MEMORY – FRAGMENT 3 – NY USA – 2017
EXHIBITION AT – NEW YORK STATE COLLEGE OF CERAMIC ARTS
Photos ; Installation 354 inches x 270 inches. Laser engraved Wood 25 x 12,5 inches x 1,5 inches, jr-tile clay fired at cone 6,
Wood object Linseed Oil painted 25 x 12,5 inches x 1,5 inches, 3 . Photos Anja. photo below from Alfred University Archive – photographer unknown.
MEMORY – FRAGMENT 3 – PRESENTED AT NEW YORK STATE COLLEGE OF CERAMIC ART
MEMORY; The mental capacity or faculty of retaining and reviving facts, events, impressions, etc., or of recalling or
recognizing previous experiences. http://www.dictionary.com/browse/memory
For psychologists the term memory covers three important aspects of information processing:
Encoding: When information comes into our memory system (from sensory input), it needs to be changed
into a form that the system can cope with, so that it can be stored.
Storage: The nature of memory stores, i.e. where the information is stored, how long the
memory lasts for (duration), how much can be stored at any time (capacity)
and what kind of information is held. The way we store information affects the way we retrieve it.
Retrieval: This refers to getting information out storage.
If we can’t remember something, it may be because we are unable to retrieve it.
“Your memory is a monster; you forget—it doesn’t.
It simply files things away.
It keeps things for you, or hides things from you—and summons them to your recall with will of its own.
You think you have a memory; but it has you!”
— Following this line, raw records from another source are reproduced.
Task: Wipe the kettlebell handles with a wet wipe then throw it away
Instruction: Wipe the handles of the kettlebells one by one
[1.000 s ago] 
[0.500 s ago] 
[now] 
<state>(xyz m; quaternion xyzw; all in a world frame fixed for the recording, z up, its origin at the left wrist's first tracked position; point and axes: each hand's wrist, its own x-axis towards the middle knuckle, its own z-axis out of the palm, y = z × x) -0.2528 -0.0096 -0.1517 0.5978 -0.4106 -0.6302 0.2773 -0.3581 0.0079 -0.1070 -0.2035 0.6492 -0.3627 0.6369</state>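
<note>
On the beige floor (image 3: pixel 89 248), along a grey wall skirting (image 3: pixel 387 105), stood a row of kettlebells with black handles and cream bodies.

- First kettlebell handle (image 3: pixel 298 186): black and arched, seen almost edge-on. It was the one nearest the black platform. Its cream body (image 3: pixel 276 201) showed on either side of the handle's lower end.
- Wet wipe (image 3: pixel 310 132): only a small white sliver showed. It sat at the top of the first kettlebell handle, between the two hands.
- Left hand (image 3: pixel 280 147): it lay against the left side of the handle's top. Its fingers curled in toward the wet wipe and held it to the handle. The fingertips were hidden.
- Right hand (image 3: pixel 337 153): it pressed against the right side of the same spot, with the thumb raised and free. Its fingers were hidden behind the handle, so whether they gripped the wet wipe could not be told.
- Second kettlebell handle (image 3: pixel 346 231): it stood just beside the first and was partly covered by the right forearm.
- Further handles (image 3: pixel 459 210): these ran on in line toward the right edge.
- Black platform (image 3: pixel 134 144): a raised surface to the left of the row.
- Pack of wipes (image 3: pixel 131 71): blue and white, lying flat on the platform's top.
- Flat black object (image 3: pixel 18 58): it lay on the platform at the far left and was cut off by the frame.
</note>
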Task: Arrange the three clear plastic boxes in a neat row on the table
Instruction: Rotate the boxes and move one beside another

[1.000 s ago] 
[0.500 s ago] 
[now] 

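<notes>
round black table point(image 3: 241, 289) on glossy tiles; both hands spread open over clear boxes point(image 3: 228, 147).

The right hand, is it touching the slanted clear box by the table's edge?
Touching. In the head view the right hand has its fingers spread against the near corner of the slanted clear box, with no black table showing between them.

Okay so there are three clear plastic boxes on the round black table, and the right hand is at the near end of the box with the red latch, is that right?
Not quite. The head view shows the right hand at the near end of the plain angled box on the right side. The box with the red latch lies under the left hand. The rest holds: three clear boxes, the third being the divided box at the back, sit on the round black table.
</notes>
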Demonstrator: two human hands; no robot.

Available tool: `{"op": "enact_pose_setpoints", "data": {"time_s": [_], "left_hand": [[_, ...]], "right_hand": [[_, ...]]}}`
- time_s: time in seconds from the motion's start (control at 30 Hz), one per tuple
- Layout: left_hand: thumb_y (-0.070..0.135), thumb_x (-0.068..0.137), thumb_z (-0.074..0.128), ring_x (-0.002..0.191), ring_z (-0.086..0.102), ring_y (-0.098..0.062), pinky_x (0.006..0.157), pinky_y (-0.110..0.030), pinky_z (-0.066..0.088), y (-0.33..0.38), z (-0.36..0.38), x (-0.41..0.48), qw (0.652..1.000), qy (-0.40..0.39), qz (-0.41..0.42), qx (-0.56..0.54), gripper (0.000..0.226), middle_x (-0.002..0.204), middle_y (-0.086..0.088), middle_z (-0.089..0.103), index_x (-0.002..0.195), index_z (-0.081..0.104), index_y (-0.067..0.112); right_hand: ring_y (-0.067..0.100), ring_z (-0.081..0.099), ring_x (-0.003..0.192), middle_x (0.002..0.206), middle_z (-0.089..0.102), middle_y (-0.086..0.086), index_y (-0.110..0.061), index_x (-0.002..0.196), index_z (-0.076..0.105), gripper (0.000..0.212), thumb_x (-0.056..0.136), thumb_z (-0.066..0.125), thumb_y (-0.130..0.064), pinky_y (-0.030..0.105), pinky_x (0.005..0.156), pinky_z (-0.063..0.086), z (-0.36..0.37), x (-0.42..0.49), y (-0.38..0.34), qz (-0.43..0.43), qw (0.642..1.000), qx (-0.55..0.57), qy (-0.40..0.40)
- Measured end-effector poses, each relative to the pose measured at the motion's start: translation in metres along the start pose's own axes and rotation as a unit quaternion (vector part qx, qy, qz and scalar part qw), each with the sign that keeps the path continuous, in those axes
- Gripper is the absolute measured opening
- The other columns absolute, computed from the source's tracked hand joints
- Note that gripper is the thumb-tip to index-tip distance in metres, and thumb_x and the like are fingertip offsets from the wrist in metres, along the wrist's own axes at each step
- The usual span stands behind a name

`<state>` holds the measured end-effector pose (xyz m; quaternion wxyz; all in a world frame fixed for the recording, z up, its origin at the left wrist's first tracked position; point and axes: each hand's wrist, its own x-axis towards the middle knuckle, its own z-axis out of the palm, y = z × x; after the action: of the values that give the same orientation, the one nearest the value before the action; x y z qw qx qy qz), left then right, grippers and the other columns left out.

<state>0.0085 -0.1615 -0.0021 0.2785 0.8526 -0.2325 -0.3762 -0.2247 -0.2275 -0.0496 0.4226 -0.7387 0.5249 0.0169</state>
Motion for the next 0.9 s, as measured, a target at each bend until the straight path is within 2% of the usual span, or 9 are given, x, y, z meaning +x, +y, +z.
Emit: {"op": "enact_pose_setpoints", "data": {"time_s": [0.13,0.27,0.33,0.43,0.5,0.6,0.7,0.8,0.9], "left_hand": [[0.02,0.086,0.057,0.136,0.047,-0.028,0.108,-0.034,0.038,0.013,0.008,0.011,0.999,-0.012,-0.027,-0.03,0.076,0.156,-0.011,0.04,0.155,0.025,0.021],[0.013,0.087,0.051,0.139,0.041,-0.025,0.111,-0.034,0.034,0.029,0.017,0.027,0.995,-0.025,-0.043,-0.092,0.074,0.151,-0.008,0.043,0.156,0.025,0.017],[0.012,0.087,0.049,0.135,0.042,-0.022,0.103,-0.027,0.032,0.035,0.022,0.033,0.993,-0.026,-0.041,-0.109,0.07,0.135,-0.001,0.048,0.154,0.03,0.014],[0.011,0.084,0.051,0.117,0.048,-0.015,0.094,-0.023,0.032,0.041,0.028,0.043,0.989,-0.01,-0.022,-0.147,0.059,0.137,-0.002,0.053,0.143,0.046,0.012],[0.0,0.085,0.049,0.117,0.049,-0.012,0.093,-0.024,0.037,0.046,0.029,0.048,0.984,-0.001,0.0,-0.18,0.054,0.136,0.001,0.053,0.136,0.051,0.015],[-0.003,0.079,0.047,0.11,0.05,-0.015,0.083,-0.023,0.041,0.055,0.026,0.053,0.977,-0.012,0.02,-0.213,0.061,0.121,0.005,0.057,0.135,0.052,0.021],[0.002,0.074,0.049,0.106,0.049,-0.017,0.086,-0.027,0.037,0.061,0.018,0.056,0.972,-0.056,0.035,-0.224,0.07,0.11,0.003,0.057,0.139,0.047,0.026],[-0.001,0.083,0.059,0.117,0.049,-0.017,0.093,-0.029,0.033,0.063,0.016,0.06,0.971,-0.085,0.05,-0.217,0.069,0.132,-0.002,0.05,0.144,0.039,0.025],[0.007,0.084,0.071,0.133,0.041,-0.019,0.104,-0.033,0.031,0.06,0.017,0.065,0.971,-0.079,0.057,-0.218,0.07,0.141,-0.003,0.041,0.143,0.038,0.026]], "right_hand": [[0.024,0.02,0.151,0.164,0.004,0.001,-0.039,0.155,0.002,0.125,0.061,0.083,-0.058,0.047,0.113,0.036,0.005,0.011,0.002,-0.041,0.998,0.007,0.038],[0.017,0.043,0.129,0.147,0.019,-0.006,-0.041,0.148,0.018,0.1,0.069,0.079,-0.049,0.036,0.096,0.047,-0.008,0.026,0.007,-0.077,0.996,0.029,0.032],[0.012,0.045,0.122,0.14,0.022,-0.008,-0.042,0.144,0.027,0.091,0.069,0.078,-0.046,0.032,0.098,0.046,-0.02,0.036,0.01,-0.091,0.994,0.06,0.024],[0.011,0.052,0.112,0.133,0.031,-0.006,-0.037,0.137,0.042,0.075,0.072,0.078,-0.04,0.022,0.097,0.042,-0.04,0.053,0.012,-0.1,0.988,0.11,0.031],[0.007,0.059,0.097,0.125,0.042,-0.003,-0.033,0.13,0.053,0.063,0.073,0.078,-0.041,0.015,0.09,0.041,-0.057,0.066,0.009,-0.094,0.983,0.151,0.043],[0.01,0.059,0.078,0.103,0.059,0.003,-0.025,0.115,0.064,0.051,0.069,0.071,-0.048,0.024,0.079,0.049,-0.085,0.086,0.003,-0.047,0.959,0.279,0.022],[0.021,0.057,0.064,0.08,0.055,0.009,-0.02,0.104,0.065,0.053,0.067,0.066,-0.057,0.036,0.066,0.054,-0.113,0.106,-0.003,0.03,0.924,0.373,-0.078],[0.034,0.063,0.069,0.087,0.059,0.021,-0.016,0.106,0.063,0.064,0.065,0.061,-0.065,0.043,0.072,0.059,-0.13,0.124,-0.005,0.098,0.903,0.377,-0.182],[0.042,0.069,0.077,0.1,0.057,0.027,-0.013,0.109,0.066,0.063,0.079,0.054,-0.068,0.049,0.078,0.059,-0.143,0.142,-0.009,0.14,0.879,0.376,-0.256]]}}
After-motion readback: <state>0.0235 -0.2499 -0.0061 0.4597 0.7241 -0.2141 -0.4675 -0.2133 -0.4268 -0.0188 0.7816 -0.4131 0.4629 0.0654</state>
― John Irving, A Prayer for Owen Meany
When the narrative telling of nation’s history and of villages in general are constructed, it is based on collective memories
and the Ideas of what it want to storage and tell, and what doesn’t seem important in the line of history.
For a human being, with the gift of a life, from birth to death, our memories are
placed in between those two happenings, those are our storage for our narrative of our individual telling of histories.
Marcus Tillus wrote; The life of the dead is set in the memory of the living.
Marcus Tullius Cirero, Phillips Pics 3.1.106-7.12.43
While Benjamin wrote;
Every Image of the past that is not recognized by
The present as one of its concerns threatens to
LINES OF MEMORIES
In spring 2017 I was invited for a Theodore Randall international Chair at New York State College of Ceramic Art,
School of Art and Design, Alfred University.
I here had to do Art research /an art project – as well teaching a Junior 2 System class, supervise and give critique of grad
Students and attend meetings. This page is presenting my art project LINES OF MEMORIES –
Re imaging time-Fragment 1 out of 5 fragments all together.
It was a project in its origin based on local history, topology, archaeology and architecture presented
at the opening as a guided tour containing 5 fragments:.
Fragment 1; “Landscape a video presented at Alfred Ceramic Art Museum, NY, USA
Fragment 2; “Lines” Permanent outdoor concrete earth installation
Fragment 3; “Memory” wood-ceramic Installation at New York State College of Ceramic art, School of Art and Design, Alfred University
Fragment 4; “Time” ceramic Installation at New York State College of Ceramic art, School of Art and Design, Alfred University
Fragment 5; “The End” out-door earth-ceramic Installation.
A fragment is defined as;
a part broken off or detached from
A fragment; an isolated, unfinished, or incomplete part
A fragment; an odd piece, bit, or scrap.
In my work I reflect on the nature of time and the narrative telling of local history mixed with my own personal
interpretation hereof. I am curious about how memories, founding’s and fragments or artifacts can be parts of
a constructed narration of a history, a nations history, a village history and my own personal history.
I am an artist my intention is not to be an historian nor an archaeologist.
The fragments were presented as 5 installations at Alfred ceramic Art Museum. NY, USA,
New York State College of Ceramic Art, School of Art and Design, Alfred University and
outside in public place in front of Alfred ceramic Art Museum.